--- Task directions ---
The response should be the lines of the data, starting at the first and ending at the one that contains "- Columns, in", copied without change.

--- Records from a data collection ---
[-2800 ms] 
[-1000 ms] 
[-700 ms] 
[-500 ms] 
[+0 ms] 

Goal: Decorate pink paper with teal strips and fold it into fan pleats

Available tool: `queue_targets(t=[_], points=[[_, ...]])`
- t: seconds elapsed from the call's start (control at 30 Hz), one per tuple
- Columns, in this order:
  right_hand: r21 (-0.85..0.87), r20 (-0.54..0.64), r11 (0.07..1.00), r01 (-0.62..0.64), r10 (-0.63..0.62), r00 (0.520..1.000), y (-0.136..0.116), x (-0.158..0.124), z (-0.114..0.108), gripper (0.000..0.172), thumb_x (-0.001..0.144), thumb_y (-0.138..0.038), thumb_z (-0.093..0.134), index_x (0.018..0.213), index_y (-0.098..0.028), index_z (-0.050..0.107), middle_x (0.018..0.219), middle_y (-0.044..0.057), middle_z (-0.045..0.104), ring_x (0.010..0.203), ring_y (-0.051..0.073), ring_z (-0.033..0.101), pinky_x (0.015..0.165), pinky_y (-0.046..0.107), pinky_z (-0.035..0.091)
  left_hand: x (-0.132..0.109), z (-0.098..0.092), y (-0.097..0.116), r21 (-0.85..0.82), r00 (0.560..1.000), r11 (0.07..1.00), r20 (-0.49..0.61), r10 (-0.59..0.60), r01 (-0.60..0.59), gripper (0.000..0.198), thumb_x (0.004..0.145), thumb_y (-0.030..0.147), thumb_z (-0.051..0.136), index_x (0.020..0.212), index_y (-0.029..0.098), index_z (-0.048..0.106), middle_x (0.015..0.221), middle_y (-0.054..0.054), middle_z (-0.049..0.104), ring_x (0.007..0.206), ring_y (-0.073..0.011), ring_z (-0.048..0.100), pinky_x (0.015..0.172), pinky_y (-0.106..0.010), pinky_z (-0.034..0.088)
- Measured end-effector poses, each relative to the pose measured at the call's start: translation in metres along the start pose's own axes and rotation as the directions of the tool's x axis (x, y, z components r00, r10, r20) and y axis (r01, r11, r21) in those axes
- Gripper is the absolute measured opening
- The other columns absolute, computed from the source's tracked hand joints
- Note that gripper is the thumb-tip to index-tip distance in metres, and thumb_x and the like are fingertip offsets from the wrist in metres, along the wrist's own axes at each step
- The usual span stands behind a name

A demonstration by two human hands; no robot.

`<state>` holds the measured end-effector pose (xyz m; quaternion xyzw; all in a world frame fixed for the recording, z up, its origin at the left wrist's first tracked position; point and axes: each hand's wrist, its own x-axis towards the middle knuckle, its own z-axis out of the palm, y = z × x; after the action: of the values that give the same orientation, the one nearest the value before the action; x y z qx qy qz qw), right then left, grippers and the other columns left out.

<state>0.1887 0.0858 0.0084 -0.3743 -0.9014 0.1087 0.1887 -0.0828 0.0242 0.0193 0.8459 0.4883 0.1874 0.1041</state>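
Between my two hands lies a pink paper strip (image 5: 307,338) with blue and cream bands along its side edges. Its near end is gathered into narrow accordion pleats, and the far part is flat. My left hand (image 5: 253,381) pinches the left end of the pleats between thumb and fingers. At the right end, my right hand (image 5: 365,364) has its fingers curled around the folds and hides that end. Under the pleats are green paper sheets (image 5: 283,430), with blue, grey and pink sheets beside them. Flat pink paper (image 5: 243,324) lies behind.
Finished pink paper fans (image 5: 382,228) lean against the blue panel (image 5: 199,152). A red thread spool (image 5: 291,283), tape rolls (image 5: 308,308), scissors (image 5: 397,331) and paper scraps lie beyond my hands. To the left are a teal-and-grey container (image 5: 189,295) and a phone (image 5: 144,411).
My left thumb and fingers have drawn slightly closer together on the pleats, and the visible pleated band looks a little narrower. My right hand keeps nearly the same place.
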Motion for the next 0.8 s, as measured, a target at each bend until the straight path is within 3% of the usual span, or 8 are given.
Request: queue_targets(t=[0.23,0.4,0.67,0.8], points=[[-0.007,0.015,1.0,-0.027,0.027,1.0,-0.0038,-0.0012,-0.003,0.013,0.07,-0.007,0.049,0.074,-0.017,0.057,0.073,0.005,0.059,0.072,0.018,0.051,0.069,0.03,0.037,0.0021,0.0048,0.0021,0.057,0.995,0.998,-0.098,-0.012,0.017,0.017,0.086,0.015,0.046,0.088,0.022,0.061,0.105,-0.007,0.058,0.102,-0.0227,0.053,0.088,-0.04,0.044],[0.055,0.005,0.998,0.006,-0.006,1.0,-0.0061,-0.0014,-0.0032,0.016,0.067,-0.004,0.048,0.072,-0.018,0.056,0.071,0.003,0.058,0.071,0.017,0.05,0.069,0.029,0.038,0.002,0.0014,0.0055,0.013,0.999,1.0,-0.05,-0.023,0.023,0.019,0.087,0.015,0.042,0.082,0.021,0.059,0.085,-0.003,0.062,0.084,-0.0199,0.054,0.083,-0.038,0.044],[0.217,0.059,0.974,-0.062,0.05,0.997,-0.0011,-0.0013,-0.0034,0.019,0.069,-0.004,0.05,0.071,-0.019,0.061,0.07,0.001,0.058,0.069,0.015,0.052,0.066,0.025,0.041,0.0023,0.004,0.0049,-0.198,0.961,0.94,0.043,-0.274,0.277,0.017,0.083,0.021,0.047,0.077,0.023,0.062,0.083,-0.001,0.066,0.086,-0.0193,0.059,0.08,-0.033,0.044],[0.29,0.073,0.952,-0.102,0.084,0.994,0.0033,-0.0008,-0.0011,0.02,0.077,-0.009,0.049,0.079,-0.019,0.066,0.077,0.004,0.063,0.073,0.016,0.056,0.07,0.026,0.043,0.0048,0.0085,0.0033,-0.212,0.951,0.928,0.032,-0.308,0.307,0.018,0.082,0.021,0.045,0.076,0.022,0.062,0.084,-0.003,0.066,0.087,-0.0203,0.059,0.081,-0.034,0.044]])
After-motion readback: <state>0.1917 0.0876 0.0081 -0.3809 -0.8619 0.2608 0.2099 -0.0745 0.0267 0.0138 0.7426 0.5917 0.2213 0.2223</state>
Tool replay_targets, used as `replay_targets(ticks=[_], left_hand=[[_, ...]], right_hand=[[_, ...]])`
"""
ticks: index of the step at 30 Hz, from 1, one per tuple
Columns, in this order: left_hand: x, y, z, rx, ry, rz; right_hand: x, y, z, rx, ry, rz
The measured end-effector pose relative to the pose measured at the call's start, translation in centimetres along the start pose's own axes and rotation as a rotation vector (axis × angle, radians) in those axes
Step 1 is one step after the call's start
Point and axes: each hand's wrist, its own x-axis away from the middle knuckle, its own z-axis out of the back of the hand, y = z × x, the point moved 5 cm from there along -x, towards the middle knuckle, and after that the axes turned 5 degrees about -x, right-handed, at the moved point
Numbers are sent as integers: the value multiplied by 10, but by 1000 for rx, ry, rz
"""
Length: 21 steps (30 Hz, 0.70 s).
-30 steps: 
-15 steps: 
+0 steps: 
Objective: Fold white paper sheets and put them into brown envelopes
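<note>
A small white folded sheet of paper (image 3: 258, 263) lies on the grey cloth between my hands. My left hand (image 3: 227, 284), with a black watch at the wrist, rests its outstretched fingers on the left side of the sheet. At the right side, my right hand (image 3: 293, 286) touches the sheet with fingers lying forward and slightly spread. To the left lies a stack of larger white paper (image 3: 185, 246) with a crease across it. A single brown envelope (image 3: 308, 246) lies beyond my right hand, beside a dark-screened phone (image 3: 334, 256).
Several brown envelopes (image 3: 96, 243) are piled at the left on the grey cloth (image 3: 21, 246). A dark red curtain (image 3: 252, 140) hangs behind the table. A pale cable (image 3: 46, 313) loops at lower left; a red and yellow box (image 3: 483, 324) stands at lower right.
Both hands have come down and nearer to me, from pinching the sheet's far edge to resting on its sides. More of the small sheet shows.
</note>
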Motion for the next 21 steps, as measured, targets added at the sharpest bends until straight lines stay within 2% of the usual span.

--- Output ---
[-2800 ms] 
[-1000 ms] 
[-700 ms] 
[-500 ms] 
[+0 ms] 

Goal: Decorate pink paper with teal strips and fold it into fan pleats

Available tool: `queue_targets(t=[_], points=[[_, ...]])`
- t: seconds elapsed from the call's start (control at 30 Hz), one per tuple
- Columns, in this order:

No further output is required, since the answer is complete.